Por Paula Vazquez Prieto

En Jerusalén, un hombre encerrado en un cubículo de vidrio espera ser juzgado frente a un tribunal. Las imágenes documentales en blanco y negro lo muestran mientras se suena la nariz e intenta contener el incómodo resfrío que lo aqueja. Por momentos parece no entender las palabras que le llegan a través del audífono que transmite, en alemán, lo que el fiscal pronuncia de manera enérgica en hebreo. El acusado es Adolf Eichmann, oficial de las SS durante el nazismo, capturado ilegalmente en Buenos Aires por el Mossad, el servicio secreto israelí. Estamos en diciembre de 1961 y se lleva a cabo uno de los más importantes juicios por los crímenes del Holocausto luego de los procesos de Nuremberg. Hanna Arendt, teórica política de origen judío que escapó de un centro de detención en Francia y obtuvo la visa para emigrar a los EE.UU. en 1941, es la testigo privilegiada de ese hecho histórico y la verdadera protagonista de la reflexión sobre el mal y la justicia que esos días darán origen.

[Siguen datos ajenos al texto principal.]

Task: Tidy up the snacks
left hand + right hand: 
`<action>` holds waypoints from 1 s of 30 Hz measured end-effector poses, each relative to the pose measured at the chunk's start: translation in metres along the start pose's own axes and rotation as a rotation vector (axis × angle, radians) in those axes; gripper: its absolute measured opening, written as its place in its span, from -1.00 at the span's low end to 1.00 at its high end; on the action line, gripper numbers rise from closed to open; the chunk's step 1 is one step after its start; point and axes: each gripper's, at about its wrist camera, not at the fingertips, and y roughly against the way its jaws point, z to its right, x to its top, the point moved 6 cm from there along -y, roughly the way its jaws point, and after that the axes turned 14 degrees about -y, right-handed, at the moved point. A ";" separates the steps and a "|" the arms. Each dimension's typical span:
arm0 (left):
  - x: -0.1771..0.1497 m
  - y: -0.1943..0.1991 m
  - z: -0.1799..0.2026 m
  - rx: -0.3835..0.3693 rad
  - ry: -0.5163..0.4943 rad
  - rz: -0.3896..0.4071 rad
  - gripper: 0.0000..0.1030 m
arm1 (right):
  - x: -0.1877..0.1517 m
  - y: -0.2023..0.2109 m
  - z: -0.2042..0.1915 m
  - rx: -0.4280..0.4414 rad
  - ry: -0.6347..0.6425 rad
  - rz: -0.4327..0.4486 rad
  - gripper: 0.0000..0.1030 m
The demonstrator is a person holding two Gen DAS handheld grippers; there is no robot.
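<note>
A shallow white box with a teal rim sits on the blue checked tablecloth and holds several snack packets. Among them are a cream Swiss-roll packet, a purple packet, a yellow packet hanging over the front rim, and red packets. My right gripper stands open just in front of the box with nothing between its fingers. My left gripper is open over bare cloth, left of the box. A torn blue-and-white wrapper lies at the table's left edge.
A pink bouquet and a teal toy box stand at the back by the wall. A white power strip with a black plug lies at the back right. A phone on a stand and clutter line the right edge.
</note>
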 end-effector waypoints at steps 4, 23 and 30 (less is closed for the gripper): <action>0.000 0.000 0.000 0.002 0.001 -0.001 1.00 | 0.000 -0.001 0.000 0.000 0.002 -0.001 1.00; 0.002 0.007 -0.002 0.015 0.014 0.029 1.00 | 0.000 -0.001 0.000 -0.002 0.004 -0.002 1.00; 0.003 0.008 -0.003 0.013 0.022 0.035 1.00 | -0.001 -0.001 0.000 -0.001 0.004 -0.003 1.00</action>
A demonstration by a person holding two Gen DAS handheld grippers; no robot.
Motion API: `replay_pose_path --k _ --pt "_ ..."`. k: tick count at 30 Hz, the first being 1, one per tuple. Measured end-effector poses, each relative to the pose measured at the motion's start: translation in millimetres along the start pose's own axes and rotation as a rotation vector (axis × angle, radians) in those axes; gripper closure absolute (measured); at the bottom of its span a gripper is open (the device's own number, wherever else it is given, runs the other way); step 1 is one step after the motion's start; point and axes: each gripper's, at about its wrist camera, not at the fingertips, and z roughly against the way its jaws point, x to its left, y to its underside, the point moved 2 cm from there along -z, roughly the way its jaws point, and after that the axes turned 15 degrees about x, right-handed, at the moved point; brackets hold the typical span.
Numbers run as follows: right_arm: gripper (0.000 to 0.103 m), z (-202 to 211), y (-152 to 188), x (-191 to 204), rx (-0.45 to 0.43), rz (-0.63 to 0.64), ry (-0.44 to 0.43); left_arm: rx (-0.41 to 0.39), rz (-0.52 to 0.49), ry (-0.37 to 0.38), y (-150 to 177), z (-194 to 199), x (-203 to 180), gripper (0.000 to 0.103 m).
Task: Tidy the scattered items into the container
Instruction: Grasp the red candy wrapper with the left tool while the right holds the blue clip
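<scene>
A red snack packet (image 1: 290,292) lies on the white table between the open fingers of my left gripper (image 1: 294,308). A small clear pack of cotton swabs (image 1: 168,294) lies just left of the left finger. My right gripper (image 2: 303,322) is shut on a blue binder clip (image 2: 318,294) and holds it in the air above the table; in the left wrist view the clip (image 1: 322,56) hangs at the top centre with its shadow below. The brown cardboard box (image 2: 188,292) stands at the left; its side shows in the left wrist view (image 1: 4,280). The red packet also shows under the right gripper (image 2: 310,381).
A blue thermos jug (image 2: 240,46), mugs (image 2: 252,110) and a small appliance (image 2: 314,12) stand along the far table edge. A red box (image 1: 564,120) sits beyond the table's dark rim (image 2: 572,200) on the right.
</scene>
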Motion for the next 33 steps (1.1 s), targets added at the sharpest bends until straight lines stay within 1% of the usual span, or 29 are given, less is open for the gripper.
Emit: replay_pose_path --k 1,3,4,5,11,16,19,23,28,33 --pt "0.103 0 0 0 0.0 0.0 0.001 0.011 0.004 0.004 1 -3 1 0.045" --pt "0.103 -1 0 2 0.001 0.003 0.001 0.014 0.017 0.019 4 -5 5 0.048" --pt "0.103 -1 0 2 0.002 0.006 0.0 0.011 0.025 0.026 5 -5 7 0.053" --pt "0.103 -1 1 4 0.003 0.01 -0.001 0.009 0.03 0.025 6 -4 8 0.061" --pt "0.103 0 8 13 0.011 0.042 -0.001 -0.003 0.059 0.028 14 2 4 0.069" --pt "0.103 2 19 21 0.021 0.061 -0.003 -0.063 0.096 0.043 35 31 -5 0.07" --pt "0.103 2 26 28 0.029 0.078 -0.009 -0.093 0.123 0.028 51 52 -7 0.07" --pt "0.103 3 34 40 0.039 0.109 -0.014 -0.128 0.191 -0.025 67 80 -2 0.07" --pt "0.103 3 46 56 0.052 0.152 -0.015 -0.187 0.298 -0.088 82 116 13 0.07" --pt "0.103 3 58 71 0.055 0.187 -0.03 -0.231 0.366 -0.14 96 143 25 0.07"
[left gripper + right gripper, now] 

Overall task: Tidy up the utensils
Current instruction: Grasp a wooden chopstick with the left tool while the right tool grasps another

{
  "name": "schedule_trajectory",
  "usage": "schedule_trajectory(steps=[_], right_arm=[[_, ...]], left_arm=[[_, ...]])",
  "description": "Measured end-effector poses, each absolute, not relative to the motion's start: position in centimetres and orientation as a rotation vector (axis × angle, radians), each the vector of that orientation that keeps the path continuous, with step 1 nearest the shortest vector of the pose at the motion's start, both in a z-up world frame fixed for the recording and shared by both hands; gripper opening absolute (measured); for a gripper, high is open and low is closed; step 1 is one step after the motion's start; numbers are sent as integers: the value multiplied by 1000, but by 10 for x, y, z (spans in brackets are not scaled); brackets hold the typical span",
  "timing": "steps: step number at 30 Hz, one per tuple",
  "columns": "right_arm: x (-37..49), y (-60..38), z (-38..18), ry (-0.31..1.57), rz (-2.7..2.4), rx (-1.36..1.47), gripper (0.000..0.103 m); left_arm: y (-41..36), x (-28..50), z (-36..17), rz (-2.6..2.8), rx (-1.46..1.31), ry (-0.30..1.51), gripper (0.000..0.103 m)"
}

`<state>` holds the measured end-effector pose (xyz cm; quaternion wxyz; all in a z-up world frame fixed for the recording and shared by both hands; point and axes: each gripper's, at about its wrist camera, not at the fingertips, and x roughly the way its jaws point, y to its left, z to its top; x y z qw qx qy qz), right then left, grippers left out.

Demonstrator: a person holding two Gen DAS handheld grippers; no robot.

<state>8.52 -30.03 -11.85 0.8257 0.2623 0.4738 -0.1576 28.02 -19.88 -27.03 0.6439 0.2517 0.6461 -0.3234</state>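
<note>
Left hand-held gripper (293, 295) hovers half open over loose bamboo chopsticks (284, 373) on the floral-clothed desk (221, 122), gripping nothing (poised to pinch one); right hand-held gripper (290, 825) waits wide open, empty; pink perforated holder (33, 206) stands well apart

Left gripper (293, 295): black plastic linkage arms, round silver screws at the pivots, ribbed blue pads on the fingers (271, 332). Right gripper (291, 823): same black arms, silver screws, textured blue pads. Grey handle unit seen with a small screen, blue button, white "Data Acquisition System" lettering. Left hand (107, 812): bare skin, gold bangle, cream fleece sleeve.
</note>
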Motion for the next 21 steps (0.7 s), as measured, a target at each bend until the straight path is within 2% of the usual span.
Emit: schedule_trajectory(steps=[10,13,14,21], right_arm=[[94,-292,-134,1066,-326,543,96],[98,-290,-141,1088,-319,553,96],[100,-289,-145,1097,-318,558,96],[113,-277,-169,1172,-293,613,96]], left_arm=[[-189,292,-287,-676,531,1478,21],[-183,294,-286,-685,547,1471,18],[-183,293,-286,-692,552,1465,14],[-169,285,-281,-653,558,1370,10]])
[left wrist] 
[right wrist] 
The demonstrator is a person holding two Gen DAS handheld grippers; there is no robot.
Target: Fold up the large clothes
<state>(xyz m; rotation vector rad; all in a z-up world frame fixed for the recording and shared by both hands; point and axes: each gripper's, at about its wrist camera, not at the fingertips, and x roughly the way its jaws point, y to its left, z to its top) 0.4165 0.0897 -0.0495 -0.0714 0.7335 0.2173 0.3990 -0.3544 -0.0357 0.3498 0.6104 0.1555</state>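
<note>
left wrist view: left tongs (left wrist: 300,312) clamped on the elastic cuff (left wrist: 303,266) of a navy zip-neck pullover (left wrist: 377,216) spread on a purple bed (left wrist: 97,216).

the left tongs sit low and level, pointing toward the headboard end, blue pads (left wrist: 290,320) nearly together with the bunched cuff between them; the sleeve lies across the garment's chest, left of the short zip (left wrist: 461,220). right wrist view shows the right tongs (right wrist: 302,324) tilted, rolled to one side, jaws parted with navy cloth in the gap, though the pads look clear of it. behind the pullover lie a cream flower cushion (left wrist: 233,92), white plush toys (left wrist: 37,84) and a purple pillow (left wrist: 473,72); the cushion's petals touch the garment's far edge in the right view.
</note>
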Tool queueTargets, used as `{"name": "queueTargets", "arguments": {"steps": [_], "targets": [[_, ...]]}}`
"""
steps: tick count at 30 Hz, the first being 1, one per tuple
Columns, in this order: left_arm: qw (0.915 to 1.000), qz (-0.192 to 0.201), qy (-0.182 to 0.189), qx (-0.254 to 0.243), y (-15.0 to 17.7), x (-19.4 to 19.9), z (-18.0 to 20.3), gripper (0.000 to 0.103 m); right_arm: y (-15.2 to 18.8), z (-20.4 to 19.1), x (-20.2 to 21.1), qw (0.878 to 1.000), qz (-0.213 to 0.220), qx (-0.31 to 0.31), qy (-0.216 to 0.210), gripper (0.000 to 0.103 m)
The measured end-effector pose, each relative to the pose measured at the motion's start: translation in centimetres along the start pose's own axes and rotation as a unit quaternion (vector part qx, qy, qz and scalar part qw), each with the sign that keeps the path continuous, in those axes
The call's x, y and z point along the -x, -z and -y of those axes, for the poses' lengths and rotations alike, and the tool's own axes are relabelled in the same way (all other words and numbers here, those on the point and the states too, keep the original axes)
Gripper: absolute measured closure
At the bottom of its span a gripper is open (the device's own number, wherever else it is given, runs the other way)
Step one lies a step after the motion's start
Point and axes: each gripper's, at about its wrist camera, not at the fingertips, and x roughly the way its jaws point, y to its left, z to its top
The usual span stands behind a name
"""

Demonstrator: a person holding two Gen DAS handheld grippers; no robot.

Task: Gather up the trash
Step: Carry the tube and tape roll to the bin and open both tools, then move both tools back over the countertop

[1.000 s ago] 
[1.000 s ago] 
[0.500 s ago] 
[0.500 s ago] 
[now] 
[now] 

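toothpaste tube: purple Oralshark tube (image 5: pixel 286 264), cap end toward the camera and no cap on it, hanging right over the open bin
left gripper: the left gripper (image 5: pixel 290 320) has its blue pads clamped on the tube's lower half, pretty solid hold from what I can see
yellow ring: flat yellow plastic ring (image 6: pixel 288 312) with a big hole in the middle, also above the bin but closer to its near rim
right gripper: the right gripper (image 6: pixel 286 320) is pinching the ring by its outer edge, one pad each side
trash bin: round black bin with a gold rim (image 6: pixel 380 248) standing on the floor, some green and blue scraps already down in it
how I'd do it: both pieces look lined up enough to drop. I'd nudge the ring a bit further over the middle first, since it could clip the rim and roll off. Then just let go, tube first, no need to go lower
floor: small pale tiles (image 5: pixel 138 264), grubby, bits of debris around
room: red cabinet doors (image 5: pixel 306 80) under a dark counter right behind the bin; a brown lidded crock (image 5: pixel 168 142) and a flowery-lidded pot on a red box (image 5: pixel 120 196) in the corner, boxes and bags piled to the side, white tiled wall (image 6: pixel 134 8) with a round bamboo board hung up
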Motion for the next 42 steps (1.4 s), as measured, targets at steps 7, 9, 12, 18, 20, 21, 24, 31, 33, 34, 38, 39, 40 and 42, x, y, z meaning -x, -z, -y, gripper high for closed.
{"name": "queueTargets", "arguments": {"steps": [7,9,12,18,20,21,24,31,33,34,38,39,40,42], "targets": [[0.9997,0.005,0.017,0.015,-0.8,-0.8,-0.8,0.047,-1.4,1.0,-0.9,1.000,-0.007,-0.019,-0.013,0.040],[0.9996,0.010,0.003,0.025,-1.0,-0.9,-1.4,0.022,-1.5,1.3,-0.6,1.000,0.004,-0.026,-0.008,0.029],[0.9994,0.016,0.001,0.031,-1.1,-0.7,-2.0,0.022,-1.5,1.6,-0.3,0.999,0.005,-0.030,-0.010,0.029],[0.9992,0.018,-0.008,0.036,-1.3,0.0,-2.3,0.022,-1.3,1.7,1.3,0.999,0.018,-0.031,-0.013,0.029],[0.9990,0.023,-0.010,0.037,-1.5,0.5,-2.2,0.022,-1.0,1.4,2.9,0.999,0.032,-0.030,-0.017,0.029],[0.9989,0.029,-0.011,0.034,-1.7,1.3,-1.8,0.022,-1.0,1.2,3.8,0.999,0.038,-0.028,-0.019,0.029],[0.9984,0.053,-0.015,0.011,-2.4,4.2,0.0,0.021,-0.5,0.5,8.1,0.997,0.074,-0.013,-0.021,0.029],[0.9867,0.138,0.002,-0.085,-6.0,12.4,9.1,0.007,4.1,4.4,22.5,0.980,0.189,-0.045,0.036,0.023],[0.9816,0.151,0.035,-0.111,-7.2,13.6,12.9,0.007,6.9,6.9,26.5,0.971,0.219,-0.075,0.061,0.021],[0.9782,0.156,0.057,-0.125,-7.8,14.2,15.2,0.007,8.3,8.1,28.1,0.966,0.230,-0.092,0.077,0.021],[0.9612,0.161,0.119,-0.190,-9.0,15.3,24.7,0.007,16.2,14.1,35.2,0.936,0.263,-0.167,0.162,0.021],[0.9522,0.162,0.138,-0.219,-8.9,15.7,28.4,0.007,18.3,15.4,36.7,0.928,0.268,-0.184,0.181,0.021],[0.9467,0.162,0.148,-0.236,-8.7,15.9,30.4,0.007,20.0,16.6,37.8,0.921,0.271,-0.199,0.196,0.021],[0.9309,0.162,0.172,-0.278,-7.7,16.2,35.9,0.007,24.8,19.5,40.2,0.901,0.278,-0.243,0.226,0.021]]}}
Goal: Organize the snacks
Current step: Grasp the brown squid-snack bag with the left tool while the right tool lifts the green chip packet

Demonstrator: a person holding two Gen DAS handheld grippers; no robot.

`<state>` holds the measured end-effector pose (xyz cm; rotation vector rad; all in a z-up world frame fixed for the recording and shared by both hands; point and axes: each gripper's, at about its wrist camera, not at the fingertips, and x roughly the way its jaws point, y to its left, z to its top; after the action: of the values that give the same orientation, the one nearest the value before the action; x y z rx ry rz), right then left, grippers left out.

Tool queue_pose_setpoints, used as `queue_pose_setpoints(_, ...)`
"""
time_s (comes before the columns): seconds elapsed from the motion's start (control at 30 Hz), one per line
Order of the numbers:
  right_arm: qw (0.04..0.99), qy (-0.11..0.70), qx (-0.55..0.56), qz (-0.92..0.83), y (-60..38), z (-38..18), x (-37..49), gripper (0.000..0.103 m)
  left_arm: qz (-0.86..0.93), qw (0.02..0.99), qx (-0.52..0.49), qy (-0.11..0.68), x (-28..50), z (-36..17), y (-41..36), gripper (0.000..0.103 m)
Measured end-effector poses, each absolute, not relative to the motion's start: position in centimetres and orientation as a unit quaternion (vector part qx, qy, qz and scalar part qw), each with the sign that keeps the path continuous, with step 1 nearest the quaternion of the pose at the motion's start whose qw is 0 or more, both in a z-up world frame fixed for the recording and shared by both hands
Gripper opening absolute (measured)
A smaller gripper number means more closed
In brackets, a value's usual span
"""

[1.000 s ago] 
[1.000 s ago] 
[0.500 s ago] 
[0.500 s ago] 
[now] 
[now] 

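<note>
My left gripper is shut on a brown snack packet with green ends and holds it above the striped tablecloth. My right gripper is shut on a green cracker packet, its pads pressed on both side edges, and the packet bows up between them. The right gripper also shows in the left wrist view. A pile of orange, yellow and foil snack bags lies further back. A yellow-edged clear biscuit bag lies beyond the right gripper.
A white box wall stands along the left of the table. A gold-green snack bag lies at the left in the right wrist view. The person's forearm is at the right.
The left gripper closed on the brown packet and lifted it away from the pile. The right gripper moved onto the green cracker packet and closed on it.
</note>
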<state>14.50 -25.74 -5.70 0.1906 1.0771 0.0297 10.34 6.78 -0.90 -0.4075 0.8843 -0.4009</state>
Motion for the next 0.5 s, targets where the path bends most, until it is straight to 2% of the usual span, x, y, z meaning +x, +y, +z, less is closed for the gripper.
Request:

La historia de la película de Margarethe von Trotta, ex actriz de Rainer Fassbinder y directora de Las hermanas alemanas (1981) y Rosa Luxemburgo (1986), entre otras, excede el momento del juicio y se concentra en la gestación de su famoso libro Eichmann en Jerusalén. Un estudio sobre la banalidad del mal. Arendt había viajado a Israel como corresponsal de la revista The New Yorker, para la que publicaría una serie de artículos. La reacción adversa que originó la idea de Arendt respecto a la relativa responsabilidad de Eichmann en la masacre cometida –a quién consideró un insignificante burócrata que cumplía órdenes de manera automatizada, inmerso en una estructura totalitaria a la que era incapaz de cuestionar- se combinó con la mención explícita del rol de los líderes de la comunidad judía en la entrega de las víctimas para su posterior exterminio. En realidad, fue este punto el que despertó la indignación de la comunidad judía en general y, particularmente, de la estadounidense.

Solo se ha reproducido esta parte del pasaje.